Pada 1647, Amangkurat I memindahkan pusat kerajaan dari Kotagede ke Plered, membangun istana megah berdinding batu merah yang melambangkan kekokohan kekuasaannya. Namun, di balik kemegahan itu, ia semakin paranoid. Sejarawan Soemarsaid Moertono menyebut Amangkurat I sebagai raja yang “istimewa lalimnya,” selalu hidup dalam ketakutan meski dijaga pasukan khusus. Kebiasaannya membunuh tanpa pandang bulu membuat loyalis dan rakyat semakin menjauh.

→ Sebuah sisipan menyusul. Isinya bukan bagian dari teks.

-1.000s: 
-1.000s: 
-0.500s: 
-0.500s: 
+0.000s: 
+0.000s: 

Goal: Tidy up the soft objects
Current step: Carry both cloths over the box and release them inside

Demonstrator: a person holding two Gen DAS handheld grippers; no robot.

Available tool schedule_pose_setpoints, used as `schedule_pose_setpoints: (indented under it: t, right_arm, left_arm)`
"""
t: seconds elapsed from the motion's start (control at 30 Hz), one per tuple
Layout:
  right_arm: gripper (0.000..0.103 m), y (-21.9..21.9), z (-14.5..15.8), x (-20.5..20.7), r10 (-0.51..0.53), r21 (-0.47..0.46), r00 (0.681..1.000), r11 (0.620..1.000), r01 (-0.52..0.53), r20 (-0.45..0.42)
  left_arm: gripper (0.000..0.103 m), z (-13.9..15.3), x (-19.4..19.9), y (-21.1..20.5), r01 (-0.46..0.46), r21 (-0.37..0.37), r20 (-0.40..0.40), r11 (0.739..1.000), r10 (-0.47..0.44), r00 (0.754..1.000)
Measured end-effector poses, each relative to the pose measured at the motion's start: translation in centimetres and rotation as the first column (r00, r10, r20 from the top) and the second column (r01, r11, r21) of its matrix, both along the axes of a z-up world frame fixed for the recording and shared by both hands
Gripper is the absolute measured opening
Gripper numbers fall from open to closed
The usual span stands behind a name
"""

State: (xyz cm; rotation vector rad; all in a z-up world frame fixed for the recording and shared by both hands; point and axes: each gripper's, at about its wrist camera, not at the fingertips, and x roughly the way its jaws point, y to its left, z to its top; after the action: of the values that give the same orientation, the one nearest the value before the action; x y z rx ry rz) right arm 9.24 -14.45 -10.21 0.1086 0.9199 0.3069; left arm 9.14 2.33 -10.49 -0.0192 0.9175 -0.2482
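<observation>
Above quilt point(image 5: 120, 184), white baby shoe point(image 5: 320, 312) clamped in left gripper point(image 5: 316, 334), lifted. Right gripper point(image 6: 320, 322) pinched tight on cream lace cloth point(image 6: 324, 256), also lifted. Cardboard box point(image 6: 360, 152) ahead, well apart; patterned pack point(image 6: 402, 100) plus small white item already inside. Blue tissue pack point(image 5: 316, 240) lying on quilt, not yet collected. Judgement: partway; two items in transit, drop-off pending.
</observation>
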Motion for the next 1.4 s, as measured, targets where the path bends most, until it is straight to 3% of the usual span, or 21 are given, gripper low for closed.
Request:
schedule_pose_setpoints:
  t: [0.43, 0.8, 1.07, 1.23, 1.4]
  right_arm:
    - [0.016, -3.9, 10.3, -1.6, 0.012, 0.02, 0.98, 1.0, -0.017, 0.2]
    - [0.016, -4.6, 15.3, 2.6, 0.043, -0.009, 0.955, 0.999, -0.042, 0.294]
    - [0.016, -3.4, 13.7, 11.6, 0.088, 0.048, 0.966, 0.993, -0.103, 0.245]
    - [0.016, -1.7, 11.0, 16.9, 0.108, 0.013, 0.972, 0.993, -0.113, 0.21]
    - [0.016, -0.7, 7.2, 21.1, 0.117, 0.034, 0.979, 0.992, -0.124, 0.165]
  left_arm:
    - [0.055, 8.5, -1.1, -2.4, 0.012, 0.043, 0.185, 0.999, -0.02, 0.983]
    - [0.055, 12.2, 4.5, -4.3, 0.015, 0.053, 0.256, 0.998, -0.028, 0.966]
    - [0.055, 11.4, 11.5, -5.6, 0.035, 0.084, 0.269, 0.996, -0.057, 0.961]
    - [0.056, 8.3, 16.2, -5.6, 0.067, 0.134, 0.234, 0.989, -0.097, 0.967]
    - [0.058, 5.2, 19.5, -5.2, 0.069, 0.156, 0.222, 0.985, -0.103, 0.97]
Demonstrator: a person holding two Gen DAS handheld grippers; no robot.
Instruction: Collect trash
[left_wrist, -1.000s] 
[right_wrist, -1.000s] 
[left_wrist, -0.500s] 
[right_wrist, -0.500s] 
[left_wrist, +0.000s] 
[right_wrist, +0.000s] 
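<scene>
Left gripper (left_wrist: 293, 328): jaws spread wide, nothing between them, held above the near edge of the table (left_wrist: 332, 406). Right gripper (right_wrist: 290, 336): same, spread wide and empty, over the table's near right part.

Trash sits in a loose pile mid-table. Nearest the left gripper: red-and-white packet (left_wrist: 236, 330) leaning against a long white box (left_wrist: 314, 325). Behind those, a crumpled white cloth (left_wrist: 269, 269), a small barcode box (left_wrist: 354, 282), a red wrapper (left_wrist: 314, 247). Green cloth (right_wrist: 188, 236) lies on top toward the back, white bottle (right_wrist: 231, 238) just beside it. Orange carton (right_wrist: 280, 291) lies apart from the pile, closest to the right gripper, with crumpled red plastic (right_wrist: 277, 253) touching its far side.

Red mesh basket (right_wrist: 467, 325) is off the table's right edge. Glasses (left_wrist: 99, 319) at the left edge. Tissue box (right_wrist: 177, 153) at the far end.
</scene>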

Berbeda dengan Sultan Agung, yang dikenal sebagai penakluk ulung, Amangkurat I lebih mengandalkan kekerasan daripada diplomasi. Ricklefs mencatat bahwa jika Sultan Agung menaklukkan dengan bujukan dan manuver, Amangkurat I hanya “menuntut dan membantai.” Kebijakannya menutup pelabuhan dan menghancurkan kapal di wilayah pesisir juga melemahkan ekonomi Mataram, sengaja dilakukan untuk mencegah munculnya kekuatan tandingan.


Aliansi dengan VOC dan Kemunduran Mataram

Berbeda dengan sikap keras Sultan Agung terhadap Belanda, Amangkurat I justru menjalin aliansi dengan VOC. Ia mengakui kekuasaan politik VOC di Batavia dan mengizinkan campur tangan mereka dalam urusan kerajaan. Akibatnya, wilayah Mataram menyempit karena aneksasi Belanda, menandai awal kemunduran Kesultanan Mataram.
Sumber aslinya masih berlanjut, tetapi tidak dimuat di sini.